Yeah it stinks like a fish. Hoyt makes there own bows. Why dont you order one for yourself.


----------



## Grouse Hunter

Sounds like China has once ignored intellectual property rights.


----------



## The Widow Maker

I will be the first to say it sounds odd that is the reason i threw it up on here. I don't know all the ins and outs of who are parent companies and who out source thier product. This guy tells me that Hoyt has been having them produce there bows since 1996 when the trycon came out. if some one has factual information that proves this wrong i am all ears cause then me and this guy have some issues because anyone who knows me knows i dont deal with shady business, just try to help other out if i come across a good deal. But to answer your question i am looking at buying one just debating with the no warranty thing. Any impute other have is greatly valued.


----------



## Grouse Hunter

The Widow Maker said:


> I will be the first to say it sounds odd that is the reason i threw it up on here. I don't know all the ins and outs of who are parent companies and who out source thier product. This guy tells me that Hoyt has been having them produce there bows since 1996 when the trycon came out. if some one has factual information that proves this wrong i am all ears cause then me and this guy have some issues because anyone who knows me knows i dont deal with shady business, just try to help other out if i come across a good deal. But to answer your question i am looking at buying one just debating with the no warranty thing. Any impute other have is greatly valued.

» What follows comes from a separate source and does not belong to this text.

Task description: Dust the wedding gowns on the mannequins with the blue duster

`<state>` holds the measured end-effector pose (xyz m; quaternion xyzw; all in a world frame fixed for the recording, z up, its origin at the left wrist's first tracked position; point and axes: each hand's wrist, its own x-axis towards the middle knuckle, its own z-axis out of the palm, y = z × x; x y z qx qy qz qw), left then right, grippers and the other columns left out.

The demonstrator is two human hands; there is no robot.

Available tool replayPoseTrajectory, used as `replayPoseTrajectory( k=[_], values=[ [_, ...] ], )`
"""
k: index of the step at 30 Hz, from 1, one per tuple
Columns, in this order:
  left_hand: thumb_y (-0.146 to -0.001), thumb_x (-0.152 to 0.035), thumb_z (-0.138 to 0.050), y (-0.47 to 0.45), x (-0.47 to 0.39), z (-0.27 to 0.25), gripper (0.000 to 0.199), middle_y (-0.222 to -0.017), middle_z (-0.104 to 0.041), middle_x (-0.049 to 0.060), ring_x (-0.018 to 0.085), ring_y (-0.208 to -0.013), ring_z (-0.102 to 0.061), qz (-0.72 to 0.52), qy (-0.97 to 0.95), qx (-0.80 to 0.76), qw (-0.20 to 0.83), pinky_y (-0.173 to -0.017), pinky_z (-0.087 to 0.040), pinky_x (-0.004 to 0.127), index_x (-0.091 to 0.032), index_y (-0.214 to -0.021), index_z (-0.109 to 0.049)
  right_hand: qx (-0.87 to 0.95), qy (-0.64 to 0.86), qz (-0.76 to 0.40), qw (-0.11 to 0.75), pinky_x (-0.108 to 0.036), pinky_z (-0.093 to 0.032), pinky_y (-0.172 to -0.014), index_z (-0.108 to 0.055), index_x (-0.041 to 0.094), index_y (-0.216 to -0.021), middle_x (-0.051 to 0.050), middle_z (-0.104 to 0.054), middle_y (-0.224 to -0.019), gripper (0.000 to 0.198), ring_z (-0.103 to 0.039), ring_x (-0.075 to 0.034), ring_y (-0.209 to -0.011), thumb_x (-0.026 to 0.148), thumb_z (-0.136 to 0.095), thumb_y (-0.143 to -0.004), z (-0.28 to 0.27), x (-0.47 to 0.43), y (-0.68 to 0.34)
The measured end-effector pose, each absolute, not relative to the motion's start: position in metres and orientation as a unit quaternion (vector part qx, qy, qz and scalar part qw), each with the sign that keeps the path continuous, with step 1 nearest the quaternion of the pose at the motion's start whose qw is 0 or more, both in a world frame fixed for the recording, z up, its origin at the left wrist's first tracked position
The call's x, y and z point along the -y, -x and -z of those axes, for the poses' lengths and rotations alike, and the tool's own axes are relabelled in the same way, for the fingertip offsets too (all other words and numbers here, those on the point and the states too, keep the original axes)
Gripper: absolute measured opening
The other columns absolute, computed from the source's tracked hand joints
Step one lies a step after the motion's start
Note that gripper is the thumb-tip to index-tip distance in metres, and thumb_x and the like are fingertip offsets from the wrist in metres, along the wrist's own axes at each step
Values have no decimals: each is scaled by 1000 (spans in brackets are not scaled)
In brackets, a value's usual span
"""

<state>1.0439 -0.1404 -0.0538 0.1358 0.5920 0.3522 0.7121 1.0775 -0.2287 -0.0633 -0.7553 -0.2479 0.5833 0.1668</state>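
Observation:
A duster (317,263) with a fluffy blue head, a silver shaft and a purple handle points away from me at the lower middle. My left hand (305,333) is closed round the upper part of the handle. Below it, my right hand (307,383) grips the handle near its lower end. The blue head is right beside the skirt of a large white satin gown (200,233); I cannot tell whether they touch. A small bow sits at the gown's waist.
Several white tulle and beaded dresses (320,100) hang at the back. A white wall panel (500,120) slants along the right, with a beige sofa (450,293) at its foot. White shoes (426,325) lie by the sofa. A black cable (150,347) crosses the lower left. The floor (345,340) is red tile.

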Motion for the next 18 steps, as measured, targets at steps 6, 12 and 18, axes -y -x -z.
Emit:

I think the Trykon came out in 2006


----------



## Swamp Monster

One question I would ask is...it's only January of 09...the Alph Max is an 09 bow. How can a factory overproduce a bow for an entire year in January? Many companies outsource risors, cams etc., very common in this industry but outsourcing completely assembled bows for Hoyt? I certainly don't know but I'd be very very leary. Will be interesting to know the facts thats for sure.


----------



## hartofthethumb

Swamp Monster said:


> One question I would ask is...it's only January of 09...the Alph Max is an 09 bow. How can a factory overproduce a bow for an entire year in January? Many companies outsource risors, cams etc., very common in this industry but outsourcing completely assembled bows for Hoyt? I certainly don't know but I'd be very very leary. Will be interesting to know the facts thats for sure.


I know that I ordered my AM32 in october and had to wait until just before Christmas to get it. About 6 weeks from order til delivery, doesn't sound like they are over produced quite yet

I would be more than a little leary as to the legitimacy of what is going on here.:16suspect


EDIT: Not implying that the o.p. here is not legit, just that the info he was given isn't straight up. After reading my post back, I could see it coming off the wrong way, don't want that.


----------



## akash

the Alph Max is an 09 bow. How can a factory overproduce a bow for an entire year in January? Many companies outsource risors, cams etc., very common in this industry but outsourcing completely assembled bows for Hoyt? I certainly don't know but I'd be very very leary. Will be interesting to know the facts thats for sure.


----------



## The Widow Maker

well first off let me say thnx for the comments and yes as one of you posted the Trykon did come out in 2006 not 1996 my bad considering i own one. But just to update you guys the source i was getting my info from and i are not seeing eye to eye and he can not get the info i have requested so most likely this is a dead issue but i too am interested in whats up but not having direct contact with the seller makes it hard. But i learned a little bit from you guys on the out sourcing question so sorry wish i could get you more and help figure this out but i am washing my hands of it.


----------



## madmike22

Easy way to find out is to call hoyt. Alot of the bow manufactures will allow factory tours. I know hoyt does as well. Mathews was a really nice place to visit also. Still a hoyt person.


----------



## arbaba

The Alph Max is an 09 bow. How can a factory overproduce a bow for an entire year in January? Many companies outsource risors, cams etc., very common in this industry but outsourcing completely assembled bows for Hoyt? I certainly don't know but I'd be very very leary. Will be interesting to know the facts thats for sure.


----------



## old graybeard

Sounds just like the email I just got about someone from Nigeria that wants to give me piles of money for free


----------



## The Widow Maker

Hey i see this post is still open. I walked away from the deal so i have no idea what was or wasn't the truth. As many of you said it sounded a little fishy so that was it.


----------